# About this task
Retype the data below exactly, skipping pictures.
*** Opening Supplied material ***
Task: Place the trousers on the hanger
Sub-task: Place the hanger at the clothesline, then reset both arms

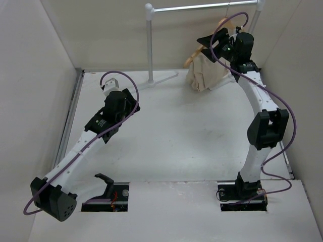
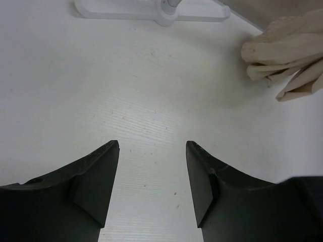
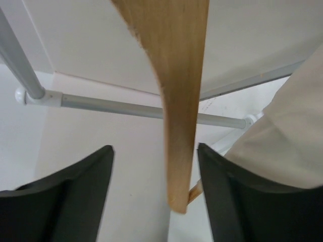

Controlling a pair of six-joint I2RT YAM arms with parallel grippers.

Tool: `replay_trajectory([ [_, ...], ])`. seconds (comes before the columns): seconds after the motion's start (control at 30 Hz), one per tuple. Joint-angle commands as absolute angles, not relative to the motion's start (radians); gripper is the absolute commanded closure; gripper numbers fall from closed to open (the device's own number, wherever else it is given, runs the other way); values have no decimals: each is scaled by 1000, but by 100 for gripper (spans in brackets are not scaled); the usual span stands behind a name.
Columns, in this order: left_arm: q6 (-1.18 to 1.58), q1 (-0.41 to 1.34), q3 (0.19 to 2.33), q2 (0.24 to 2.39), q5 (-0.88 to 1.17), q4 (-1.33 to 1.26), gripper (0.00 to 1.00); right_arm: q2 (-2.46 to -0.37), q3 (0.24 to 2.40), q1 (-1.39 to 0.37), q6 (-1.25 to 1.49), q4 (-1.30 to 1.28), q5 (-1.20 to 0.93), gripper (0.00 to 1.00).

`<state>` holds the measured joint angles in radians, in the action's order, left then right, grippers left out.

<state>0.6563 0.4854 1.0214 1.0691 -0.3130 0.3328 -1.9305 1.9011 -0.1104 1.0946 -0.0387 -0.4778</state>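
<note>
The beige trousers [image 1: 207,75] hang bunched under the wooden hanger [image 1: 193,56] at the far right, by the white rack. My right gripper [image 1: 212,43] is raised there and open. In the right wrist view, one wooden arm of the hanger [image 3: 181,101] hangs between the jaws of my right gripper [image 3: 155,151] without being clamped, with the trousers [image 3: 287,136] to the right. My left gripper [image 1: 132,101] is open and empty above bare table at mid-left. Its own view shows my left gripper [image 2: 151,146] with the trousers' end [image 2: 285,50] far to the upper right.
The white garment rack has an upright post [image 1: 150,45], a top rail [image 1: 202,7] and a foot [image 2: 151,10] on the table at the back. White walls enclose the table on the left, back and right. The rack's lower rail [image 3: 116,105] runs behind the hanger.
</note>
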Motion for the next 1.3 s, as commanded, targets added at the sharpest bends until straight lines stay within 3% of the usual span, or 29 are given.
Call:
replay_trajectory([
  [0.0,661,467,1032,1075,-310,311,47,-1850,1951,-102,1068,20,-474,23],
  [0.03,661,461,1037,1078,-310,314,47,-1833,1947,-102,1059,5,-463,0],
  [0.17,661,446,1072,1097,-285,334,42,-1737,1884,-107,948,-93,-371,0],
  [0.27,657,464,1103,1112,-281,336,30,-1649,1797,-107,885,-139,-319,0],
  [0.3,657,469,1107,1118,-281,334,25,-1613,1751,-107,867,-150,-298,0],
  [0.33,655,479,1109,1123,-279,325,0,-1568,1696,-107,848,-158,-275,0],
  [0.63,661,579,1089,1226,-279,318,0,-1125,1119,-114,718,-267,-10,0],
  [0.87,715,666,1006,1304,-279,325,0,-836,706,-162,768,-385,73,0],
  [1.27,747,745,1055,1448,-226,413,0,-853,643,-148,816,-606,170,0],
])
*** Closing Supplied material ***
# Answer to the problem
Task: Place the trousers on the hanger
Sub-task: Place the hanger at the clothesline, then reset both arms


Controlling a pair of six-joint I2RT YAM arms with parallel grippers.

Tool: `replay_trajectory([ [_, ...], ])`. seconds (comes before the columns): seconds after the motion's start (control at 30 Hz), one per tuple. Joint-angle commands as absolute angles, not relative to the motion's start (radians); gripper is the absolute commanded closure; gripper numbers fall from closed to open (the device's own number, wherever else it is given, runs the other way); values have no decimals: each is scaled by 1000, but by 100 for gripper (spans in brackets are not scaled); the usual span stands behind a name.
Columns, in this order: left_arm: q6 (-1.18 to 1.58), q1 (-0.41 to 1.34), q3 (0.19 to 2.33), q2 (0.24 to 2.39), q5 (-0.88 to 1.17), q4 (-1.33 to 1.26), gripper (0.00 to 1.00); right_arm: q2 (-2.46 to -0.37), q3 (0.24 to 2.40), q1 (-1.39 to 0.37), q6 (-1.25 to 1.49), q4 (-1.30 to 1.28), q5 (-1.20 to 0.93), gripper (0.00 to 1.00).

`<state>` holds the measured joint angles in radians, in the action's order, left then right, grippers left out.

<state>0.6563 0.4854 1.0214 1.0691 -0.3130 0.3328 -1.9305 1.9011 -0.1104 1.0946 -0.0387 -0.4778</state>
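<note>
The beige trousers [image 1: 207,75] hang bunched under the wooden hanger [image 1: 193,56] at the far right, by the white rack. My right gripper [image 1: 212,43] is raised there and open. In the right wrist view, one wooden arm of the hanger [image 3: 181,101] hangs between the jaws of my right gripper [image 3: 155,151] without being clamped, with the trousers [image 3: 287,136] to the right. My left gripper [image 1: 132,101] is open and empty above bare table at mid-left. Its own view shows my left gripper [image 2: 151,146] with the trousers' end [image 2: 285,50] far to the upper right.
The white garment rack has an upright post [image 1: 150,45], a top rail [image 1: 202,7] and a foot [image 2: 151,10] on the table at the back. White walls enclose the table on the left, back and right. The rack's lower rail [image 3: 116,105] runs behind the hanger.
</note>
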Motion for the next 1.3 s, as commanded, targets added at the sharpest bends until straight lines stay within 3% of the usual span, or 29 are given.
Call:
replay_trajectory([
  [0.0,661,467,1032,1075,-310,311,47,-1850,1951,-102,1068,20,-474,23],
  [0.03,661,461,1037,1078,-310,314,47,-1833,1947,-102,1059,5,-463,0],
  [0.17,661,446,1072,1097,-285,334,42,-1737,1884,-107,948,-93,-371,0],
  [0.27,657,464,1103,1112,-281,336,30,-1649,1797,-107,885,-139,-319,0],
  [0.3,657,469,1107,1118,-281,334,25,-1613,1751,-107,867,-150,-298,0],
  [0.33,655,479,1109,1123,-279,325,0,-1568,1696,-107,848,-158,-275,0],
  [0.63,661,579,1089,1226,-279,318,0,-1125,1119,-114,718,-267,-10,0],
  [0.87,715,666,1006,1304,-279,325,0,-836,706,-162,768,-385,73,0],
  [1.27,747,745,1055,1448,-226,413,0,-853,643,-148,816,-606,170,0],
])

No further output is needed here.